Active Rain September 10, 2011

The New York Real Estate Contract Contrast

Roller Coaster at Rye PlaylandFrom 1996 through 2000, I sold real estate in Rochester, New York. I learned the business in a way very similar to the way real estate deals are put together in most other parts of the country. Here’s the typical chronology:

  1. The buyer makes an offer in writing on a boiler plate form jointly approved by the local Bar Association and the Association of REALTORS. When countersigned by the seller, that offer then becomes the purchase and sale contract. 
  2. The contract is contingent on attorney approval, home inspection, and mortgage within specified time frames. 
  3. Once the attorneys approve the contract and inspection issues are settled, the remaining contingency is the buyer’s mortgage. 
Simple enough, right? 
 
In Westchester and the surrounding areas (Boroughs of New York City, Manhattan, Long Island, Hudson Valley) it is not that way. 
 
Here is a typical chronology:
  1. Buyer makes an offer that, when accepted, is simply deemed an accepted offer. Nothing other than the terms of the offer are in writing. 
     
  2. A memorandum of agreement (often called a “deal sheet” in NYC) is sent out to all parties, typically by the listing broker, with the terms spelled out. 

    The status at this point is often “accepted offer, continue to show for backup.”
     

  3. The buyer must complete their home inspection prior to the seller’s attorney sending out contracts to the buyers attorney. This is where we play the theme to Jeopardy while the attorney for buyer and seller trade pet riders and jabber about discuss language. There is no universal contract. Riders can be 5 pages and have all kinds of clauses and revisions echoing that attorney’s past trauma. It gets really fun when the attorneys don’t pick up the phone to work things out and opt to fax marked up contracts back and forth for weeks. 

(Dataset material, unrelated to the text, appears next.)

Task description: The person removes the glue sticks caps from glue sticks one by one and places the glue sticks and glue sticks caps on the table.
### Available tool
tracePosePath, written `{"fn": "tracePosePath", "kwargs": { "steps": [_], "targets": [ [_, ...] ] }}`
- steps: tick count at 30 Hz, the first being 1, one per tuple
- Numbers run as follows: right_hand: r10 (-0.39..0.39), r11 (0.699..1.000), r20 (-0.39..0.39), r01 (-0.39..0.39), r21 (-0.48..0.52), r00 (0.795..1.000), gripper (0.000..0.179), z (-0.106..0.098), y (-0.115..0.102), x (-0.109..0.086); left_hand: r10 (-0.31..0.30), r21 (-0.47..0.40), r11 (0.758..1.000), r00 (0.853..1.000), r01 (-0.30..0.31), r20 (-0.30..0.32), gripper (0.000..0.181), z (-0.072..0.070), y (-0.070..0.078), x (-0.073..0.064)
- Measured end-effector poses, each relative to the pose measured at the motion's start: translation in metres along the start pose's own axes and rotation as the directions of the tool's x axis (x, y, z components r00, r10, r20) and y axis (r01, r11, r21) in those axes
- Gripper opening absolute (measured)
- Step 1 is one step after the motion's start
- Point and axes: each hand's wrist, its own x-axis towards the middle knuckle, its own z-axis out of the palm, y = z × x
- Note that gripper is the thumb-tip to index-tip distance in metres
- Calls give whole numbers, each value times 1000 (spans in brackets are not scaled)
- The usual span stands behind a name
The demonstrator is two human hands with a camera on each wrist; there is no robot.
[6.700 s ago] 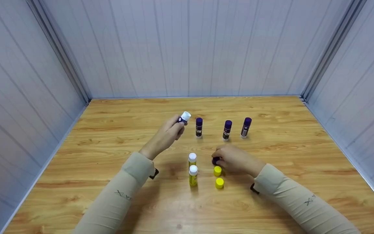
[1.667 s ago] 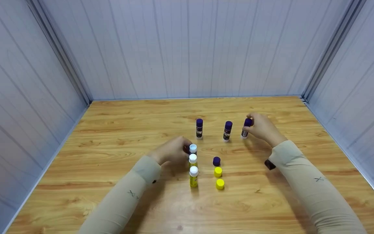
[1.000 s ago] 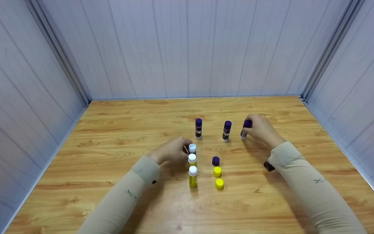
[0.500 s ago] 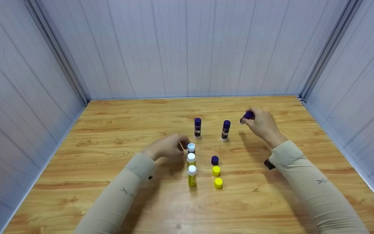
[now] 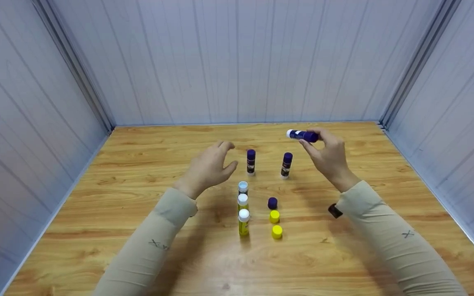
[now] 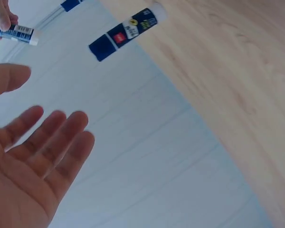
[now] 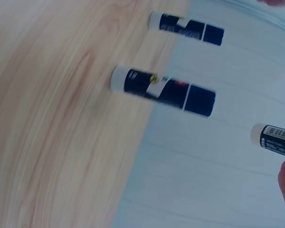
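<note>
My right hand (image 5: 329, 158) pinches a purple-capped glue stick (image 5: 298, 135) above the table, lying almost level with its white base toward the left. In the right wrist view that glue stick (image 7: 277, 139) shows its barcode label. My left hand (image 5: 209, 169) is raised with fingers spread and nothing in it; the left wrist view shows its bare palm (image 6: 23, 175). Just right of it a capped purple glue stick (image 5: 251, 162) stands upright, with another capped glue stick (image 5: 286, 165) farther right.
Nearer the front stands a row of white-topped glue sticks: a dark one (image 5: 242, 187), then a yellow one (image 5: 242, 202) and another yellow one (image 5: 244, 225). To their right sit a purple cap (image 5: 273, 203) and two yellow caps, one (image 5: 275, 216) behind the other (image 5: 277, 232). Panel walls (image 5: 237, 61) enclose the table.
My left hand set the dark uncapped glue stick behind the yellow ones, let go and rose. A purple cap was put down. My right hand lifted the rightmost glue stick and tipped it sideways.
</note>
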Motion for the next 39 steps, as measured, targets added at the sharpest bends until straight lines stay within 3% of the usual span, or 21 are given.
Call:
{"fn": "tracePosePath", "kwargs": {
  "steps": [3,6,10,15,22,30,34,39],
  "targets": [
    [43,993,-21,-40,113,999,25,4,-13,-1,51,78,996,995,-44,-90,50,-2,11,0],
    [113,961,-4,-108,256,994,27,8,-25,-2,125,178,979,978,-95,-165,51,-2,21,0],
    [218,889,62,-225,398,974,27,11,-39,-5,207,323,937,955,-131,-214,51,-1,35,2],
    [351,794,155,-381,474,923,24,15,-54,-11,273,452,878,939,-156,-207,50,2,51,3],
    [432,685,264,-504,526,862,20,25,-75,-16,266,473,869,943,-145,-200,43,7,62,2],
    [432,642,323,-539,546,842,20,35,-94,-22,266,501,856,940,-127,-215,31,13,66,4],
    [441,620,341,-557,553,830,22,38,-99,-25,241,495,863,945,-105,-221,24,15,67,5],
    [439,588,356,-564,580,825,27,39,-104,-27,218,529,846,951,-72,-219,21,18,67,5]
  ]
}}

    While this occurs, the official status is “accepted offer, contracts are out.” The seller can elect to continue to show for backup or not. I have seen contracts be “out” for a month. 
     

  4. Assuming all inspection issues are settled and the lawyers agree to verbiage (this can take a week or more), the buyers meet with their attorney to go over the contract and make their signatures and down payment.  
     
  5. Once the buyer’s downpayment and signed contract are sent back to the seller’s attorney, the seller counter signs and their attorney deposits the down payment into their escrow account. Until this is completed, anything can happen. Another buyer can appear, the buyer can propose changes to the contract before signing, you name it. 
     
  6. Only after 1-5 occur is the home considered under contract, and the only remaining cointingency is the buyer’s mortgage.  Some attorneys will stop the process and insist that the septic, submerged oil tank, or other variable be tested before contracts are delivered. They want the contract to have no contingencies or “clean.”
Some areas, like Fairfield County and the outskirts of the Hudson Valley have a “binder” in place of the memo, where the buyer deposits a small fee (perhaps $500) with their broker. We don’t do that in Westchester. 
 
Ask a local attorney why they insist on doing it this way and they’ll tell you it is to protect the client and ensure the transaction goes well.  No kidding. 
 
This is a unique market, and agents have to be really, really good at managing the process or their clients suffer loss. Communication with the other side, settling issues, trouble shooting and working with the lawyers is crucial. It is also why using an attorney not well versed in local real estate is huge trouble for a transaction.